* Available data
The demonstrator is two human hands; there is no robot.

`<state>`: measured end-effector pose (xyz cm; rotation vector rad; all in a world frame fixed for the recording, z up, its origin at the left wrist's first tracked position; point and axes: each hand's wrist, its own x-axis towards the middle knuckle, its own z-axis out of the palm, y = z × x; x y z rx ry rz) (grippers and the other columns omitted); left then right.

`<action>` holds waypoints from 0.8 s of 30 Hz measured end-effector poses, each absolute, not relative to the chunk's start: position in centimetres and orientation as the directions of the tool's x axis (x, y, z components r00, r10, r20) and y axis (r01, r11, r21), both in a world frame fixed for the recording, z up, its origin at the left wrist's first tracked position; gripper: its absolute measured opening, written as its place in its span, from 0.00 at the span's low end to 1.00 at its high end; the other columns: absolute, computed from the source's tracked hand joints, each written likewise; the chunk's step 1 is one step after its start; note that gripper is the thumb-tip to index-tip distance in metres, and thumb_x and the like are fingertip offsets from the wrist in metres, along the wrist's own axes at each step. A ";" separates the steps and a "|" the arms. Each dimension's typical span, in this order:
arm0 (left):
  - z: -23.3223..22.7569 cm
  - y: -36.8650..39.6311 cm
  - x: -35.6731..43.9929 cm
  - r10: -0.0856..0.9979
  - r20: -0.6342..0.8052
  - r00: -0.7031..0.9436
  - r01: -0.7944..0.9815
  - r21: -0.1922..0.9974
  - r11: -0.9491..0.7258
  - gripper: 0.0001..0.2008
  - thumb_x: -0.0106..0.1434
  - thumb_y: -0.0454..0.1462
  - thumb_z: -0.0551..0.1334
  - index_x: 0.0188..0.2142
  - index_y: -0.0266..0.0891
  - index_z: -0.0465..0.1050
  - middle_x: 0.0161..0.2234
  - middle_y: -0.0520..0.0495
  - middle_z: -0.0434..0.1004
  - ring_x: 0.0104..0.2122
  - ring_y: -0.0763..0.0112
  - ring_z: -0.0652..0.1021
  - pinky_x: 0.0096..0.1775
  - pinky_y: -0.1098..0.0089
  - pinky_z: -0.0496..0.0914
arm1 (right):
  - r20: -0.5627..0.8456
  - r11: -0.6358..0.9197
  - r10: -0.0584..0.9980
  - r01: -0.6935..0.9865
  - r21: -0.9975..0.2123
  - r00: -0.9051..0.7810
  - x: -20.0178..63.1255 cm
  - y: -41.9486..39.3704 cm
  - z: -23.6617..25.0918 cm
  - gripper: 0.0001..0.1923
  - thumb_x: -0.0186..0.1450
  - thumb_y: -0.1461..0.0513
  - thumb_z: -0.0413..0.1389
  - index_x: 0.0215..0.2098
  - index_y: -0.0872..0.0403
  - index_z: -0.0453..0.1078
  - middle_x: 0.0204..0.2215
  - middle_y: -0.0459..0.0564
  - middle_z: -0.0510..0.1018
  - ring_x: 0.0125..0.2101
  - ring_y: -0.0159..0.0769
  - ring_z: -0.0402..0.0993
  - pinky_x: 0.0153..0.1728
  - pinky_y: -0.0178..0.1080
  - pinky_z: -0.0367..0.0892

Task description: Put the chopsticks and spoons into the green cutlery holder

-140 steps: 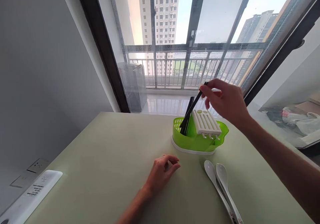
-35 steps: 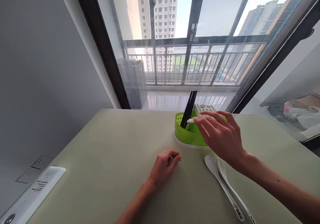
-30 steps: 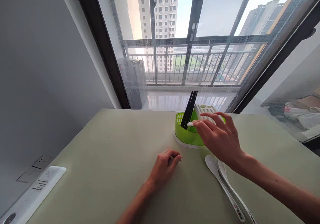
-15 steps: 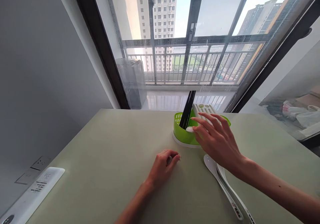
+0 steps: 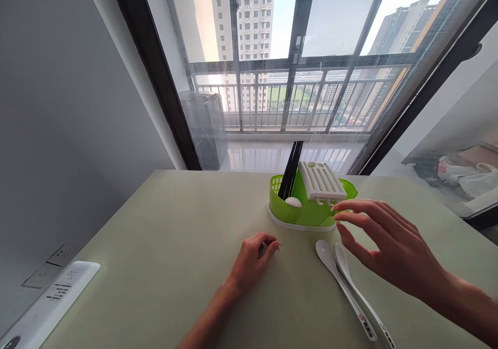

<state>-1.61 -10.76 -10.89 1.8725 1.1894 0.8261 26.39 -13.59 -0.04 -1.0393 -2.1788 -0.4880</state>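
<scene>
A green cutlery holder point(image 5: 299, 215) with a white base stands near the table's far edge. Black chopsticks point(image 5: 291, 170) lean in its left part. In front of them shows the rounded white end of a spoon point(image 5: 293, 202). The slotted white rack point(image 5: 322, 180) covers the holder's middle. Just right of the holder's front, my right hand point(image 5: 389, 242) hovers open, fingers apart and holding nothing. Two white long-handled spoons, a left spoon point(image 5: 346, 289) and a right spoon point(image 5: 363, 298), lie beneath and left of it. My left hand point(image 5: 253, 258) rests on the table, fingers curled with nothing visible inside.
The pale green table point(image 5: 167, 255) spreads around both hands. A white power strip point(image 5: 58, 297) lies along its left edge, near a wall socket point(image 5: 61, 254). Beyond the far edge is a glass door with a balcony railing point(image 5: 311, 100) behind it.
My right hand has moved right and toward me, away from the spoon end in the holder. The holder's front and the rack now show. My left hand stays in place.
</scene>
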 end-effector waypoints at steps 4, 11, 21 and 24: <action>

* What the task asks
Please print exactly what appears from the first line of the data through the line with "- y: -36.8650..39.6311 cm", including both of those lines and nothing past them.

* Result
The demonstrator is two human hands; there is no robot.

`<state>`: measured end-effector pose (xyz cm; rotation vector rad; all in a world frame fixed for the recording, z up, its origin at the left wrist's first tracked position; point and axes: each hand's wrist, its own x-axis towards the middle knuckle, its own z-axis out of the palm, y = z × x; x y z rx ry rz) (grippers and the other columns omitted); left then right.

`<action>` holds waypoints from 0.8 s of 30 Hz measured end-effector poses, each absolute, not relative to the chunk's start: position in centimetres and orientation as the directions of the tool's x axis (x, y, z components r00, r10, r20) and y axis (r01, r11, r21), both in a world frame fixed for the recording, z up, its origin at the left wrist's first tracked position; gripper: its absolute measured opening, written as its place in its span, from 0.00 at the span's low end to 1.00 at its high end; the other columns: absolute, computed from the source's tracked hand joints, each written likewise; the chunk's step 1 is one step after its start; note that gripper is the thumb-tip to index-tip distance in metres, and thumb_x and the like are fingertip offsets from the wrist in metres, along the wrist's own axes at each step. A ";" separates the steps and a "|" the arms. Each dimension's typical span, in this order:
arm0 (left):
  - z: -23.3223..22.7569 cm
  - y: -36.8650..39.6311 cm

The exercise has been completed in full.